4 Results and discussion

4.1 Evaluation of structural encoding

The binary Morgan fingerprint was evaluated in terms of its resolution power, i.e. the ability to provide molecules with a unique encoding. Out of 2453 metabolites, 2265 were assigned unique fingerprints, leaving 188 metabolites that shared identical fingerprints with at least one other metabolite (as seen in Table 1). Further investigation into these groups of molecules with identical fingerprints unveiled a consistent pattern: they consisted of molecules that were identical except for the length of hydrocarbon chains. This is unsurprising given that the selected fingerprint method resolves substructures of diameter 4 and cannot account for longer repetitive structures, which are rare in libraries screened for drug discovery. Figure 2a showcases a group of metabolites with varied hydrocarbon chain lengths but identical structural encodings. To enhance the resolution of the structural encoding, 2 strategies are proposed: (a) to adopt a count fingerprint rather than a binary encoding, capturing not just the presence of substructures but also their quantity, and (b) to incorporate the local information detected by the binary fingerprint with global properties, either measured during data acquisition or computed from the structure. Considering that the length of the hydrocarbon chain influences the molecule’s weight, polarity, and interaction with chromatography phases, the molecular weight, partition coefficient (logP), and retention time (RT) are selected as additional features. Both approaches provide unique encoding for metabolites in the dataset, effectively discriminating molecules with varying hydrocarbon chain lengths. The unique representations provided by the proposed strategies are exemplified in Fig. 2b and c for the group of metabolites in Fig. 2a.

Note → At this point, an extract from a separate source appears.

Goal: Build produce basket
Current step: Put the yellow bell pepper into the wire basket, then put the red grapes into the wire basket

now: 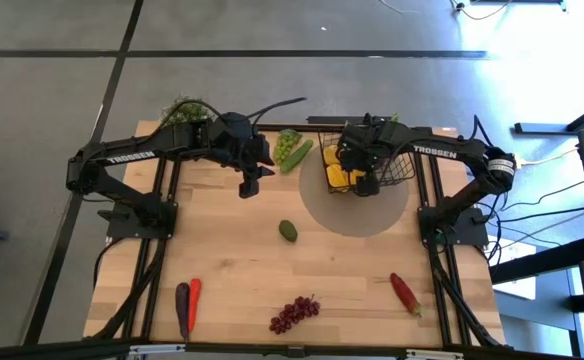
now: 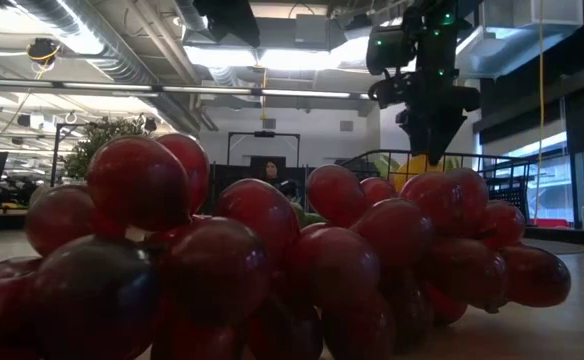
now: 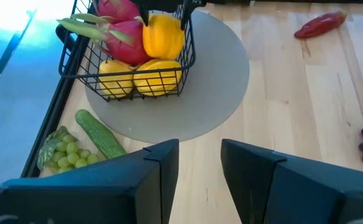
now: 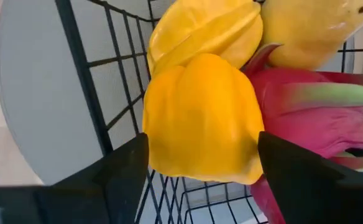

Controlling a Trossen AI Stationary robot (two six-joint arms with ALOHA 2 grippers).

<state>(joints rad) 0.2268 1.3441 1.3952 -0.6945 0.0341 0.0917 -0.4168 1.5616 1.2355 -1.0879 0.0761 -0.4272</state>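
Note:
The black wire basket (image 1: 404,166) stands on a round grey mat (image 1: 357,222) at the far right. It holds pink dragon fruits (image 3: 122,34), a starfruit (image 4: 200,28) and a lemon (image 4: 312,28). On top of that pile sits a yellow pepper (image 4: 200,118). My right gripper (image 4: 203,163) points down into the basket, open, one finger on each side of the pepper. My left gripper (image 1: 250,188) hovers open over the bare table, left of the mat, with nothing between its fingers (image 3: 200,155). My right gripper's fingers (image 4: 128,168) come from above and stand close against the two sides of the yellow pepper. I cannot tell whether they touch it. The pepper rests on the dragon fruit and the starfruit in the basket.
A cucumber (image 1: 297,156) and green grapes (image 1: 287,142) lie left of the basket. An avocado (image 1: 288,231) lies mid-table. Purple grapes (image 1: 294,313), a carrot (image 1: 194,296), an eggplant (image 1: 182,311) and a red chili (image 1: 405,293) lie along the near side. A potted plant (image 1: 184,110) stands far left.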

Morgan fingerprinting was also evaluated in terms of interpretability, intended as the correspondence between fingerprint bits and molecular substructures. Figure 3a illustrates the distribution of the number of distinct substructures associated with each bit in the binary Morgan fingerprint. On average, each bit corresponds to about 15 different substructures within the dataset, thus far from a 1-to-1 correspondence that would make the fingerprint fully interpretable. Figure 3b presents the distribution of the fraction of metabolites where the fingerprint bit sets the most frequent substructure. Typically, the most frequent substructure is observed in approximately 25% of the metabolites linked to the respective bit. However, the skewed distribution indicates that a minority of fingerprint bits sets one predominant substructure found in most or almost all metabolites. Figure 3c exemplifies these results for bit 370 where the most frequent substructure (a carbonyl group) occurs in about half of the molecules, and the next 2 most frequent substructures share with it some structural similarities. In contrast, infrequent substructures set by the fingerprint bit display completely different properties.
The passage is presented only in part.